Therapy can be a relief. “[A]n initial surprise people tend to experience is a feeling of relief,” said Katrina Taylor, LMFT, a psychotherapist in Austin, Texas, who specializes in helping men and women address childhood and traumatic experiences that may be holding them back from living a full and meaningful life.
The relief often stems from “speaking to a trained professional and having the experience of being known and understood,” which “can be powerfully healing.” It is powerful when our experiences, pain, and raw emotions are acknowledged and recognized by someone who isn’t judging us at all. It’s powerful when we realize we’re not alone or weird or broken.
Many clients also tell Taylor they feel unburdened, “sharing…what was previously overwhelming, secret, or even unable to be put into words.”
Therapy is unsurprising. “Some people come to therapy expecting that an incredible insight or breakthrough awaits them in each session,” Howes said. Maybe you expect your therapist to be a kind of healer or wizard, he said. But while most therapists are highly skilled and will help you discover important information about yourself, they’re also real people.

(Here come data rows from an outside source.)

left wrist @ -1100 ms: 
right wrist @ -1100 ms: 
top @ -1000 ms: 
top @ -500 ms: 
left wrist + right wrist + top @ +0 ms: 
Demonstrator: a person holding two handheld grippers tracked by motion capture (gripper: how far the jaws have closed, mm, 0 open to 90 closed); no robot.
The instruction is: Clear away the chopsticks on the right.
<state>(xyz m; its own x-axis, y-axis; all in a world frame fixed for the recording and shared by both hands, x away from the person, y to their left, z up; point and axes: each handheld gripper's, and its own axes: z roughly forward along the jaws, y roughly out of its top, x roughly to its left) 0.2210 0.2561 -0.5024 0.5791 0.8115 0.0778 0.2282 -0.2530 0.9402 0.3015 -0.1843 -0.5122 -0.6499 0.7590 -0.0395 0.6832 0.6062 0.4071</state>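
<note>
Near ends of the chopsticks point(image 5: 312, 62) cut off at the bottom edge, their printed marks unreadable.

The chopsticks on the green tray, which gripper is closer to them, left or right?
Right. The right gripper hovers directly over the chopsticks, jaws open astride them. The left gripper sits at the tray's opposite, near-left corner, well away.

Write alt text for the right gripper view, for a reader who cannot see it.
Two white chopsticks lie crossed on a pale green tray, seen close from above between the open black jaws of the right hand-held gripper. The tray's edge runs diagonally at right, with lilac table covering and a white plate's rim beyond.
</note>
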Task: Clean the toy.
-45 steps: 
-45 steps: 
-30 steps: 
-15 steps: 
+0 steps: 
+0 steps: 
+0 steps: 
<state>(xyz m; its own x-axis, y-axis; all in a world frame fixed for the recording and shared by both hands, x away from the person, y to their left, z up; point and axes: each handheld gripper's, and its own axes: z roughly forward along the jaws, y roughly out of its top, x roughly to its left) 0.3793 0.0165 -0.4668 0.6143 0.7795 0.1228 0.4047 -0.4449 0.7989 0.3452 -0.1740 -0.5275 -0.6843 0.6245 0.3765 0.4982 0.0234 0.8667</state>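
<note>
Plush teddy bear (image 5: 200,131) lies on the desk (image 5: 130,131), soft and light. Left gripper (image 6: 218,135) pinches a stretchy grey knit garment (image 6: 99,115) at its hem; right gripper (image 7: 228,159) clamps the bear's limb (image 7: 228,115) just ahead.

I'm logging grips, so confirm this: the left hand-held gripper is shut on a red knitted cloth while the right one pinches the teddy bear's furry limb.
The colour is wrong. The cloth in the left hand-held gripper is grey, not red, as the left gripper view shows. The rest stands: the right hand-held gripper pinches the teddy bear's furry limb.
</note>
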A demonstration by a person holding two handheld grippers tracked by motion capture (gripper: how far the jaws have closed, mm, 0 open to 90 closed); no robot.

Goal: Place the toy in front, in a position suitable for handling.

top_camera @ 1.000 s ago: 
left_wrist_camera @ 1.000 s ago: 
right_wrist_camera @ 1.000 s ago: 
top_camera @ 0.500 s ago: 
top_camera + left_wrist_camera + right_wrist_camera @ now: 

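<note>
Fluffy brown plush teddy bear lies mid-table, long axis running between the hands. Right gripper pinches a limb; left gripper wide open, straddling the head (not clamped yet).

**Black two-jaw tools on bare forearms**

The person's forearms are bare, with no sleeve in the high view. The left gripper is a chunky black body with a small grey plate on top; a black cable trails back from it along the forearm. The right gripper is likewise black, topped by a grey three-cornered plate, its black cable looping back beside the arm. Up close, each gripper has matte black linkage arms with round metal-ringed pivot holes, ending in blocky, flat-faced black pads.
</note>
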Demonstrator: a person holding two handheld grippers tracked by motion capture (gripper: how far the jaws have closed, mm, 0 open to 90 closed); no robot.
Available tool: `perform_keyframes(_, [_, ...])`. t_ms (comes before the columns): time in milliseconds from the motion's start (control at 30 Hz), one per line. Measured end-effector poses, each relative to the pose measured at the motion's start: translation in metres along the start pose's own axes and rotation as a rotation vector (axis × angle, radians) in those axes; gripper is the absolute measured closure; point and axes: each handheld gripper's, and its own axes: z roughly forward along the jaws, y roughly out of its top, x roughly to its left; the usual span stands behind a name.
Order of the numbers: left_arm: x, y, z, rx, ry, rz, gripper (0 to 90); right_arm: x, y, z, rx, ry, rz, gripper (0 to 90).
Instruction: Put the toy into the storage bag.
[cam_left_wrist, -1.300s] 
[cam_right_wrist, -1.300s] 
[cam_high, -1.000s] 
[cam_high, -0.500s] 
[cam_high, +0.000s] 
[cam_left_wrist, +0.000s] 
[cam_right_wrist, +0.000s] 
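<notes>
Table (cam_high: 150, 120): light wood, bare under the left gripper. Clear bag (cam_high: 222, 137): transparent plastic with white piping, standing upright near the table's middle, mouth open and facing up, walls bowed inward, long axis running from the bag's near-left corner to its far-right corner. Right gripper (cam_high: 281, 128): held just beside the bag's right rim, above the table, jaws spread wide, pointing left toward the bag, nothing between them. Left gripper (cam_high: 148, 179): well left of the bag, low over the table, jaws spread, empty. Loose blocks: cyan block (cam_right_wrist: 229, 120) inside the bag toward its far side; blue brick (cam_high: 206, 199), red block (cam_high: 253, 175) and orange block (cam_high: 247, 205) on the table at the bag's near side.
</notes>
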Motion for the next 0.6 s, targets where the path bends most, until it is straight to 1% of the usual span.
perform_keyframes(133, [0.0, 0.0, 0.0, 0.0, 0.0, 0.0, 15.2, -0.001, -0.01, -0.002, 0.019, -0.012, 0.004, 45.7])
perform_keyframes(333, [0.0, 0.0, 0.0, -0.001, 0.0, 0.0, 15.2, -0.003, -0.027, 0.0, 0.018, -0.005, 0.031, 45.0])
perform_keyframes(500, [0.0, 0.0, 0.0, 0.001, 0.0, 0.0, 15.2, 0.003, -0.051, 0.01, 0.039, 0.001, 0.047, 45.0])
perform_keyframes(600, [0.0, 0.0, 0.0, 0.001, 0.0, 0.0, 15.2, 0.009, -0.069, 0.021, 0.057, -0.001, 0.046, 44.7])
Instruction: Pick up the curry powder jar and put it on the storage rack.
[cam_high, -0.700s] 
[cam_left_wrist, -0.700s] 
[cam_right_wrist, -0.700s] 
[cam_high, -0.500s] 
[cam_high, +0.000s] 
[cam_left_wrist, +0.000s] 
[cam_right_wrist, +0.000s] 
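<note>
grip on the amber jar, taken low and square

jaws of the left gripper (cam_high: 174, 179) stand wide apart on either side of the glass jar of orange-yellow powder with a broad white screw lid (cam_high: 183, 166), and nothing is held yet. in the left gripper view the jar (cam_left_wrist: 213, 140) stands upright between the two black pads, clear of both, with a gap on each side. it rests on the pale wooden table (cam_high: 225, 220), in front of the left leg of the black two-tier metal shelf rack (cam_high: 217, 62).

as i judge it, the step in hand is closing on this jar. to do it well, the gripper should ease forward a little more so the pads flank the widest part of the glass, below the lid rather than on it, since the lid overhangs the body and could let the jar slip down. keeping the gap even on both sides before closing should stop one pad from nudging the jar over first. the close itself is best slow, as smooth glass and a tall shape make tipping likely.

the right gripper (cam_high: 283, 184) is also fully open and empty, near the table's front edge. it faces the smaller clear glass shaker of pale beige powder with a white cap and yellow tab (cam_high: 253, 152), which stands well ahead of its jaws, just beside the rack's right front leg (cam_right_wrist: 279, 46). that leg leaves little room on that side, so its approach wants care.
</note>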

As Howes clarified, therapy is just “two real people focusing on you and your issues and trying to connect the dots and problem solve together.” For some, he said, this is disappointing. But others find comfort in knowing “they don’t need to feel better immediately or take the therapists’ opinions as gospel truths.” They also find comfort and safety in therapy’s predictability and consistency.
“We meet at the same time each week, my office decor doesn’t change much, I have a consistent curiosity and positive feeling toward [my clients],” Howes said. “They enjoy the dependability of our interaction. It’s like life gives them enough surprises, and therapy is one place they don’t have to brace themselves for a radical change each week.”
Therapy is hard work. “Unlike a medical doctor, a therapist typically doesn’t ‘do something’ to you, you’re an active participant in the process,” Taylor said. Therefore, the more active, honest, and vulnerable clients are willing to be, the more they’ll get out of the process.”
What does being active look like?
According to Taylor, it means taking the lead in sessions. For instance, you might reflect on what you’d like to discuss in therapy and what you’d like to work on. Instead of waiting for the therapist to bring up a topic, you bring in your own topic.
Therapy requires clients to be introspective, and to honestly explore relationships patterns and personal foibles, and “to be willing to take risks to do something different,” Taylor said.
In fact, most of the work happens outside the therapy office. Because you’re working on applying what you learn in therapy to various situations in your life.
Therapy can help even the most self-ware among us. Many of Fairbanks’s clients and friends wonder what therapy can do when they already have a lot of insight into their challenges and relationships. Maybe they realize they get into relationships with people who are emotionally unavailable. Maybe they know they work too hard at trying to feel lovable.
But what has surprised her clients is that this knowledge, which previously hasn’t led to tangible changes, does so in therapy. That’s because therapy “is like having a safe practice ground to translate insight into new patterns.”
Therapy is a great place to rehearse, take action, and experiment. According to Fairbanks, this might look like first practicing assertiveness skills with your therapist, and then using them with your partner, colleagues, parents, and friends. This might look like working through old wounds that created shame, and then adopting self-compassion—sharing your authentic self with your therapist, and with others, believing you’re “worthy of love and respect and seeking relationships with people who treat [you] as such.”